Everyone says "just buy index funds" but nobody explains which one. The difference between Nifty 50 and Next 50 goes deeper than returns — it changes your risk profile entirely.

A
Aman Khan
24 Jun 2026/8 min read
7.2k views
589
Index Funds

The index fund advice is everywhere now. "Just buy Nifty, set SIP, forget it." Great advice. Incomplete advice. Which Nifty? At what expense ratio? From which AMC? These details determine whether you compound at 12% or 13.5% — and over 20 years, that gap is the difference between ₹82 lakhs and ₹1.1 crore on the same SIP amount.

What these two indices actually are

The NSE maintains two indices that most people conflate. They are meaningfully different.

Nifty 50: The 50 largest companies on NSE by free-float market capitalisation. Reliance, TCS, HDFC Bank, Infosys, ICICI Bank make up roughly 45% of the index. It is India's blue-chip basket — heavily weighted toward large conglomerates and private banks. Stable. Liquid. Boring. Reliable.

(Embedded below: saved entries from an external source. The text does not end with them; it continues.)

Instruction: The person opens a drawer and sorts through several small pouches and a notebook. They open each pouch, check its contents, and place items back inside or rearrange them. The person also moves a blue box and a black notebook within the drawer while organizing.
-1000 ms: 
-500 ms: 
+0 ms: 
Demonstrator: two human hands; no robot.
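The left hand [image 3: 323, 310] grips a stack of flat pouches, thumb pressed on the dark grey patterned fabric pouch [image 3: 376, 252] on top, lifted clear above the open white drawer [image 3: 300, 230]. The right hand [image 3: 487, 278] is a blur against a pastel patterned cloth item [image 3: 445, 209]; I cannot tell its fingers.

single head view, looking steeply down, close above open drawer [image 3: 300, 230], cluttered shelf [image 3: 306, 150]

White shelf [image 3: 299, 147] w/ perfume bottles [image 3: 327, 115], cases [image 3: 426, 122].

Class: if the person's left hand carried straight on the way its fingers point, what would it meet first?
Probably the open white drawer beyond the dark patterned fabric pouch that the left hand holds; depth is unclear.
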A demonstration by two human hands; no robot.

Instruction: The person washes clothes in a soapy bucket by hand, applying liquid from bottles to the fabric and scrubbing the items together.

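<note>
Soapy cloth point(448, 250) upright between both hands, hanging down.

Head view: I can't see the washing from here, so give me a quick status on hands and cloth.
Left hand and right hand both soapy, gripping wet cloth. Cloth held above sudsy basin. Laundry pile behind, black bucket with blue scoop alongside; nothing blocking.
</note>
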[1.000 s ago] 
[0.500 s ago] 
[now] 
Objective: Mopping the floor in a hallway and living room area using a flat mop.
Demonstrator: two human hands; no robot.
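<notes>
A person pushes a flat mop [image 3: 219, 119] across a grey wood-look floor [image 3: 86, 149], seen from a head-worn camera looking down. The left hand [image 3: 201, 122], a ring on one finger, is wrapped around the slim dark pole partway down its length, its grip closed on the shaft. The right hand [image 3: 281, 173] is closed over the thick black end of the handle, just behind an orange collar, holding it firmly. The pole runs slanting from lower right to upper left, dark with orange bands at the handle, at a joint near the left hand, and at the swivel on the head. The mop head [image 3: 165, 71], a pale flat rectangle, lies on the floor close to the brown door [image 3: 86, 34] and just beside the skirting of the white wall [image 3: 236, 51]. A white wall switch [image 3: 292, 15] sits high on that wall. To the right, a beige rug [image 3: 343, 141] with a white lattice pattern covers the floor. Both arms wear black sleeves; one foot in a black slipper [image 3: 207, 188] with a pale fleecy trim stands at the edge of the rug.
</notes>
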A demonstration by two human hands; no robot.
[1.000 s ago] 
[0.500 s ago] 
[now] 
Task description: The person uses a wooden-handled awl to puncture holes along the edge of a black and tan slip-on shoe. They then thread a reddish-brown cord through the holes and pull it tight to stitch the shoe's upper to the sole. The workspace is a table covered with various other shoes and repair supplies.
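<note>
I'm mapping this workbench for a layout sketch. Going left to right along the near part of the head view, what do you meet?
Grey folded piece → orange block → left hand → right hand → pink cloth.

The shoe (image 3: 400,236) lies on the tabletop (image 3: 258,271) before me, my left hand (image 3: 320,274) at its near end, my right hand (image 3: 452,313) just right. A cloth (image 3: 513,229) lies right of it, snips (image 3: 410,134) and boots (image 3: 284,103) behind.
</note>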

Nifty Next 50: Companies ranked 51st to 100th by market cap. Think Adani Ports, Siemens India, Cholamandalam Finance, Pidilite Industries, Zydus Lifesciences. Slightly smaller companies on the cusp of entering the Nifty 50. More sector diversity. Historically higher returns. Meaningfully higher volatility.

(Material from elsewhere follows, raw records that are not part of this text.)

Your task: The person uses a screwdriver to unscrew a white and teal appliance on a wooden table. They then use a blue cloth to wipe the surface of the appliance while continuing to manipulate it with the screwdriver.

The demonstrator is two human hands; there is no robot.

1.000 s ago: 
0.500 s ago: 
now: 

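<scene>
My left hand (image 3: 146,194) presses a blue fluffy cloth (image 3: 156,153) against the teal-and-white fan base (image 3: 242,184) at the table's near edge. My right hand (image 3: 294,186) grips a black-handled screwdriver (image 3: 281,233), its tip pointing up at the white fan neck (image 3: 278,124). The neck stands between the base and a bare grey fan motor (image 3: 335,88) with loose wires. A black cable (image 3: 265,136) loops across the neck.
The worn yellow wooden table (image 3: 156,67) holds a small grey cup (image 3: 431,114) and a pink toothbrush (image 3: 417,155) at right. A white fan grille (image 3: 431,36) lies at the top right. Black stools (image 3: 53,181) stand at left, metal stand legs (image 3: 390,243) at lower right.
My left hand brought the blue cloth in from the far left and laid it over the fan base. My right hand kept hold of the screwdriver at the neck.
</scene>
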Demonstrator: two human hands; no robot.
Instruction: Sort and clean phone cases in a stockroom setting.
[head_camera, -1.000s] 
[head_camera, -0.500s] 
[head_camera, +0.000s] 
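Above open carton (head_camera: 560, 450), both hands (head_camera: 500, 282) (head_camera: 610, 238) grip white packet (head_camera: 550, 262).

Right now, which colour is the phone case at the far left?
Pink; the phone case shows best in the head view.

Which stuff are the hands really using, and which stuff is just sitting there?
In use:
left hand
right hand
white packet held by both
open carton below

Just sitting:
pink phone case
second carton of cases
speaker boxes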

Index Composition Comparison
50
Nifty 50 Stocks
50
Next 50 Stocks
45%
Nifty 50 Top-5 Weight
28%
Next 50 Top-5 Weight

10-year performance: the data

Index3Y CAGR5Y CAGR10Y CAGRMax DrawdownStd Dev
Nifty 5014.2%15.8%13.4%-38.5%17.2%
Nifty Next 5016.8%18.2%15.1%-44.3%22.6%
Nifty 50015.1%16.4%13.8%-40.1%18.4%
Nifty Midcap 15021.4%22.7%16.9%-47.2%25.8%

The Next 50 has outperformed the Nifty 50 over every long horizon — but it has also fallen harder in every crash. The 2020 COVID crash took Nifty 50 down 38.5%. Next 50 fell 44.3%. The 2008 crash saw similar divergence. This is not a reason to avoid it. It is a reason to size it correctly.

The Next 50 is a bet that India's next generation of blue chips is already hiding in plain sight.

Aman Khan, Aceone

The expense ratio problem nobody talks about

A 0.5% difference in expense ratio compounds into a massive difference over 20 years. On a ₹10,000/month SIP at 12% gross returns, paying 0.1% ER vs 0.8% ER means the difference of roughly ₹14 lakhs at the 20-year mark. That is not rounding error. That is a car.

Most people pick funds from their bank app. Banks sell regular plans which charge 0.5–1.0% expense ratios versus 0.10–0.20% on direct plans. The difference goes to the distributor (your bank/broker), not to you. Use Zerodha Coin, Groww Direct, or MF Central for direct plans.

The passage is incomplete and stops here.